On the other hand, if we’re deciding to disregard every scrap of testimony, why imagine any hanging gardens at all? What Dalley has shown, to my mind, is that it’s very possible the hanging gardens were completely fictional, and that the idea of them was inspired by Assyrian gardens. The choice is between that, and the gardens of Babylon being a real thing. I’m still leaning towards the latter, because of the independent lines of testimony from Berossus-Megasthenes-Josephus-Eusebius, Diodorus, Curtius Rufus, and Strabo. Either way, it doesn’t look like any Greek list-maker ever included a specific garden at Nineveh in the Greek canon of ‘seven wonders’.

1 comment:

  1. What you are accepting as sound reasoning seems quite ad hoc.

    "What Dalley has shown, to my mind, is that it’s very possible the hanging gardens were completely fictional, and that the idea of them was inspired by Assyrian gardens."

    Likewise, it is possible that the Battle of Bunker Hill is completely fictional, and the idea of it was inspired by the Battle of Breed's Hill. After all, you are insisting that even if there was a great hanging gardens in Ninevah, and there was none in Babylon, then it can't be misattribution of location, because they are refering to a non existing entity. The same logic applied elsewhere would make misattribution of location impossible.

    "In a similar vein, absence of reference to gardens in Babylonian inscriptions doesn’t mean absence of gardens."

    Under the same rule, an absence of reference to Mespila doesn't mean there isn't a city named Mespila that fits Xenophon's description. And he can't be just using a different name for Ninevah, because he ascribes the property of having been inhabited by the Medes, but the Medes destroyed Ninevah and didn't inhabit it.

    These are of course, ridiculous, but they are following the same line of reasoning you are using.

    If you really want to show that the hanging gardens could not have been from Ninevah, even if Assyriologists determine that Ninevah had a great hanging gardens but find no reason to believe one existed in Babylon, you'd have to establish...

    A: that the Greek testimonies personally saw the hanging gardens in Babylon.

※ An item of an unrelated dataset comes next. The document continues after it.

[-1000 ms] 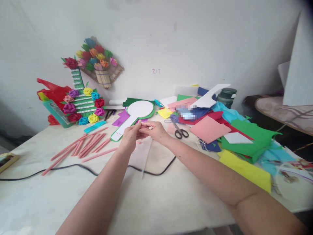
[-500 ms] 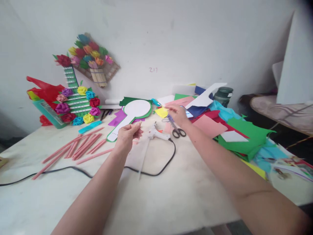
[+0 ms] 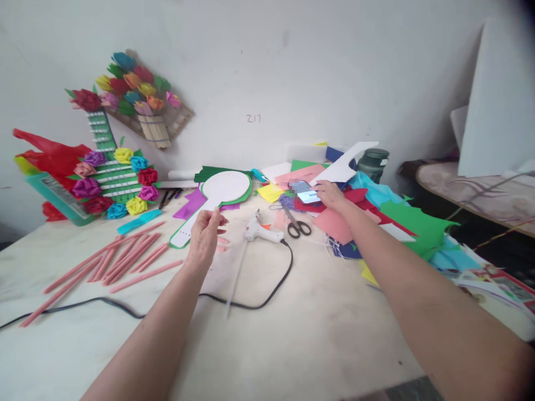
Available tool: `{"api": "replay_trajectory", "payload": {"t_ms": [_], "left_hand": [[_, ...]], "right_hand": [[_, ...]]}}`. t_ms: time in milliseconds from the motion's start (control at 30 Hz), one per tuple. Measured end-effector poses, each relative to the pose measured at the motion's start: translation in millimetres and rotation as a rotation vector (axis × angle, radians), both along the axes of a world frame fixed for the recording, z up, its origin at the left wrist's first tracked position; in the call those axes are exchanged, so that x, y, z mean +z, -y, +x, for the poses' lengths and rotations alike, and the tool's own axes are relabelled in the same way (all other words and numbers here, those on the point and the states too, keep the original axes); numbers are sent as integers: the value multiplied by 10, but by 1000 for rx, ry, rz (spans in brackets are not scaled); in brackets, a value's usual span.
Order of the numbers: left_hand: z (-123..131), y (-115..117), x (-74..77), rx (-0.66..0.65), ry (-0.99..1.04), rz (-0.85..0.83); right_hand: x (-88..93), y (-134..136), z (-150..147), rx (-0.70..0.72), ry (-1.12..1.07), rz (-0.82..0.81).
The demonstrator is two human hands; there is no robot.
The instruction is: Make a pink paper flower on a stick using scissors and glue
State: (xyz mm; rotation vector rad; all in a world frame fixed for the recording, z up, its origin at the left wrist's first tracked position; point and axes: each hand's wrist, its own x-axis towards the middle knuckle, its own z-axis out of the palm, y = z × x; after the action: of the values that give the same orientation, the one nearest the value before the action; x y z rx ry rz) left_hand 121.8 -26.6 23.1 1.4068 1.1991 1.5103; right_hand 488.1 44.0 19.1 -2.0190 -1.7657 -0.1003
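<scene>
My left hand (image 3: 207,235) is closed in a pinch above the table, by the handle of a white paddle-shaped cutout (image 3: 228,186) with a green border. Whatever its fingertips may hold is too small or hidden. Farther right, my right hand (image 3: 330,195) reaches out with its fingers stretched at the right edge of a lit phone (image 3: 307,194), which lies on coloured paper. Between the hands a white glue gun (image 3: 263,231) rests on its side, a clear glue stick (image 3: 236,278) sticking out behind it. Dark-handled scissors (image 3: 297,225) lie beside the gun.
Pink paper tubes (image 3: 129,259) lie at left, before a guitar-shaped craft (image 3: 119,181) with paper roses and a teal bottle (image 3: 58,195). A black cord (image 3: 271,301) crosses the table. Paper sheets (image 3: 413,223) and a dark green jar (image 3: 373,164) are at right.
My right hand has moved from above the yellow paper to the phone's right edge. The left hand stays pinched near the paddle cutout. The view has shifted slightly right.
</scene>
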Motion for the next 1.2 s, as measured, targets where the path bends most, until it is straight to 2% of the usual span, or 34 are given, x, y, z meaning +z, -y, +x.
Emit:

    B: That the Greeks, hearing of a great hanging gardens somewhere in Mesopotamia, were getting good testimony as to the location of this hanging gardens.

    or

    C: That had the gardens been in Ninevah, that they would have gotten good testimony to its location, believed it, and chosen to accurately report it.

    and this is difficult in the face of the fact that, A is unlikely, and B & C require that Greek testimony about Mesopotamia is generally accurate (Assyriologists would probably insist this is not true), that the Greeks has good knowledge of Ninevah (Xenophon certainly didn't), and that positive descriptions of the Assyrians would have been neither problematic nor dismissed (neither by the Greek sources, nor the intermediaries it passed through).

    Without that, I would expect that scholars of Greeks must cede the issue to the Assyriologists on both if the hanging gardens existed, and if they did, where they were located.